The London-Bawd: With Her Character and Life eBook

This eBook from the Gutenberg Project consists of approximately 143 pages of information about The London-Bawd.

The London-Bawd: With Her Character and Life eBook

This eBook from the Gutenberg Project consists of approximately 143 pages of information about The London-Bawd.

  Then come, my Dear, let Pleasure now delight us:
  Th’ old Hag is gone, & will no more affright-us.

Bawd.
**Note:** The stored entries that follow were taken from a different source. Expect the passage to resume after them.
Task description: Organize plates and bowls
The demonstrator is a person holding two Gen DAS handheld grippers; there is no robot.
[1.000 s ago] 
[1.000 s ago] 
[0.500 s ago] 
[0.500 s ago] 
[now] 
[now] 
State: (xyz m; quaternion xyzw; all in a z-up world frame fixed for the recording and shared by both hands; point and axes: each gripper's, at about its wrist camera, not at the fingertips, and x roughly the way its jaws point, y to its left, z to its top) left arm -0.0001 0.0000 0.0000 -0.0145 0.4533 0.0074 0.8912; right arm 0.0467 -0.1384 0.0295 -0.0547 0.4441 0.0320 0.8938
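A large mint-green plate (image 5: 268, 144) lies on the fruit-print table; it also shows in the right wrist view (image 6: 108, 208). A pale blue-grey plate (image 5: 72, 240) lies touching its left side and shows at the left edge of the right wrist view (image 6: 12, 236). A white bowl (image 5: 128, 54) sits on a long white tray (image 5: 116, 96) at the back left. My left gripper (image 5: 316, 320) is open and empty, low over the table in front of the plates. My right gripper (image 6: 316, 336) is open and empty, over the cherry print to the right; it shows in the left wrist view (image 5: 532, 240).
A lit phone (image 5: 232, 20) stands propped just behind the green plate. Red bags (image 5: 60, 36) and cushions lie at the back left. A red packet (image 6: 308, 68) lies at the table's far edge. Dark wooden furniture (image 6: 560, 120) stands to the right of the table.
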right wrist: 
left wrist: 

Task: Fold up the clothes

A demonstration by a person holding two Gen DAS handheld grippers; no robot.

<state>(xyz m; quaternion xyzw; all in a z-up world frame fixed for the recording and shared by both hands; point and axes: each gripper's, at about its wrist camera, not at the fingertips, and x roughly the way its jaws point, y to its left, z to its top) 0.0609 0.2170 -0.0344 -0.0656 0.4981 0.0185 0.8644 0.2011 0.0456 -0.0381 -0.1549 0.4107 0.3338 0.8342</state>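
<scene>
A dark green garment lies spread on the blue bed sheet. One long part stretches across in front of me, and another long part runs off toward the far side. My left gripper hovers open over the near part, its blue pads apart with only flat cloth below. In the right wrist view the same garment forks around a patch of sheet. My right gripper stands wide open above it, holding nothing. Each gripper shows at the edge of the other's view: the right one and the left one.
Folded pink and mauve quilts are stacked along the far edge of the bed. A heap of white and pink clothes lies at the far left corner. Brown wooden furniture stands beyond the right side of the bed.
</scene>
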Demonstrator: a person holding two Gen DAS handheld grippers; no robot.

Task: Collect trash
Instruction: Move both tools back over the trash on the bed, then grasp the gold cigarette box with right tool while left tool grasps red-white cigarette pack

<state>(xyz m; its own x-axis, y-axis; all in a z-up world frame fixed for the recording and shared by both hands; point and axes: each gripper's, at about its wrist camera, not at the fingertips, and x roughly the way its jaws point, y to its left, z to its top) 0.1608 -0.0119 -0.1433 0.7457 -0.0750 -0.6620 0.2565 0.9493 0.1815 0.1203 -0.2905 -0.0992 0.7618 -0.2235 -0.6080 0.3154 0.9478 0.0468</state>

Why now it is as’t shou’d be:  Such a brisk Wench as this is, makes young Blood boyl within your Veins again.  Then what shou’d hinder you from the enjoying of each other.  For my part, tho’ I’m past it, I love the Sport still, and take pleasure in seeing others do it:  And therefore while you take a Touch together, I’ll drink your Healths in good Canary here.  I am glad to see that you are both so brisk, and meet each other with such equal Flames; it does me good methinks to see the Trade go forward:  Nay, I be’nt so much past it neither, but I could serve a man upon occasion, and take a Touch or two as well as one that’s younger; for I know what belongs to’t pretty well.—­Well Master, I am sure you have found what I Promis’d you, when I first brought you two together:  I must likewise own that I have tasted of your Bounty:  And therefore cannot but rejoyce that you are thus deliver’d from that Old Witch that kept you from enjoying of your Pleasures with that delight and freedom as you may do now.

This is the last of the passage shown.